About this exercise — Take the lines below from the one with "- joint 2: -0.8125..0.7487" through the one with "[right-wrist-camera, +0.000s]" and print only them, exactly. Don't print the pictures.
═══ Data below
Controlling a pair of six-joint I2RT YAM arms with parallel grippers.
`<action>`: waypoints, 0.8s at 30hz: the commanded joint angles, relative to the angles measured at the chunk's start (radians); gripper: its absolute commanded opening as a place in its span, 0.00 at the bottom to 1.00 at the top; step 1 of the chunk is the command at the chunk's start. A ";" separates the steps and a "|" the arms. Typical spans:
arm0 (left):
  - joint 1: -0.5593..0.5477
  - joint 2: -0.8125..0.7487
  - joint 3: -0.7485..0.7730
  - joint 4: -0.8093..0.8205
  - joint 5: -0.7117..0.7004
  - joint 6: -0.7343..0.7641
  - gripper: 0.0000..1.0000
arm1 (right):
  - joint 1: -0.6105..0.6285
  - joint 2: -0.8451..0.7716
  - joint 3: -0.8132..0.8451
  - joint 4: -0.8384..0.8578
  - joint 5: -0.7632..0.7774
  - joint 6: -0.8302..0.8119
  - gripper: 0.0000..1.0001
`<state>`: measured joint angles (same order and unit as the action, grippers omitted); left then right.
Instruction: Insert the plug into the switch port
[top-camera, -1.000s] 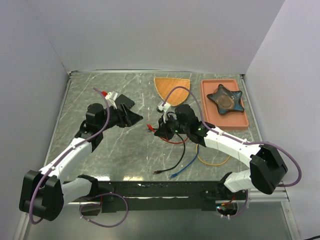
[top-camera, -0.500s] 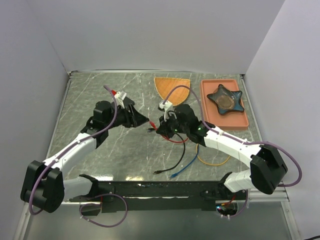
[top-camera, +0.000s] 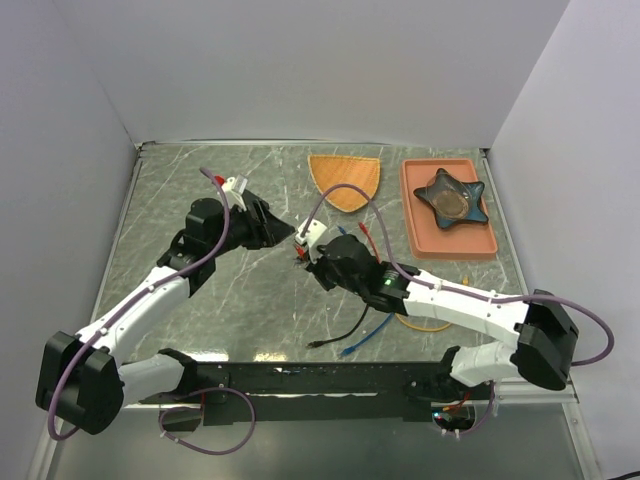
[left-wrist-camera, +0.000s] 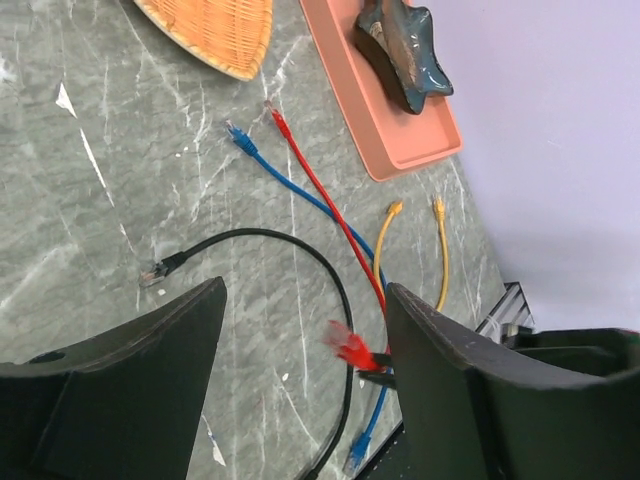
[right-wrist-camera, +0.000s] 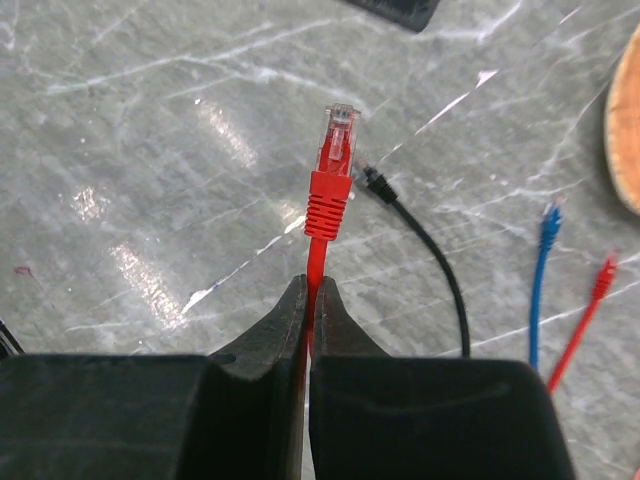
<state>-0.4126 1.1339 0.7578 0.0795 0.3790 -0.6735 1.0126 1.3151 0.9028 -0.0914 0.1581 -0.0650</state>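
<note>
The right gripper (right-wrist-camera: 308, 290) is pressed shut on the red cable (right-wrist-camera: 313, 255) just behind the red plug (right-wrist-camera: 333, 160), which sticks out straight ahead of the fingertips. Over the last second this arm has swung left and nearer, lifting the cable's loop off the marble table (top-camera: 200, 290). The left gripper (top-camera: 275, 228) has moved right to meet it and hangs spread and empty. The plug now sits just beside the left fingertips, so I judge the insertion is being lined up, not yet made.

The switch box is hard to place. A flat black corner (right-wrist-camera: 395, 8) ahead of the plug may be it or a left finger, and no port shows.

Both grippers work mid-table, well away from the walls. Bare marble lies left and ahead of the plug. The black cable (top-camera: 350, 320), blue cable (top-camera: 370, 335) and yellow cable (top-camera: 425, 325) lie loose under the right forearm, while the woven mat (top-camera: 345, 180) and salmon tray (top-camera: 410, 200) sit behind.
</note>
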 joint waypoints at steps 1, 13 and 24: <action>-0.003 -0.052 0.014 0.031 0.047 0.035 0.71 | -0.002 -0.105 -0.019 0.074 -0.006 -0.052 0.00; -0.040 -0.082 -0.017 0.188 0.296 0.067 0.63 | -0.058 -0.287 -0.104 0.125 -0.291 -0.022 0.00; -0.091 -0.069 -0.002 0.209 0.275 0.066 0.57 | -0.103 -0.292 -0.088 0.116 -0.344 -0.001 0.00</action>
<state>-0.4889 1.0595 0.7277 0.2253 0.6403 -0.6159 0.9154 1.0336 0.7967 -0.0147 -0.1463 -0.0753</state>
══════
The answer —
  - joint 2: -0.8125..0.7487
  - joint 3: -0.7485..0.7730
  - joint 4: -0.8093..0.8205
  - joint 5: -0.7117..0.7004
  - joint 6: -0.7343..0.7641
  - gripper: 0.0000..1.0000
arm1 (right):
  - joint 1: -0.6105..0.6285
  - joint 2: -0.8451..0.7716
  - joint 3: -0.8132..0.8451
  - joint 4: -0.8384..0.8578
  - joint 5: -0.7632..0.7774
  - joint 6: -0.8302..0.8119
  - gripper: 0.0000..1.0001
`<state>`: measured joint angles (same order and unit as the action, grippers omitted); left then right.
Instruction: Insert the plug into the switch port
[top-camera, -1.000s] 
[top-camera, -0.500s] 
[top-camera, +0.000s] 
[left-wrist-camera, +0.000s] 
[right-wrist-camera, +0.000s] 

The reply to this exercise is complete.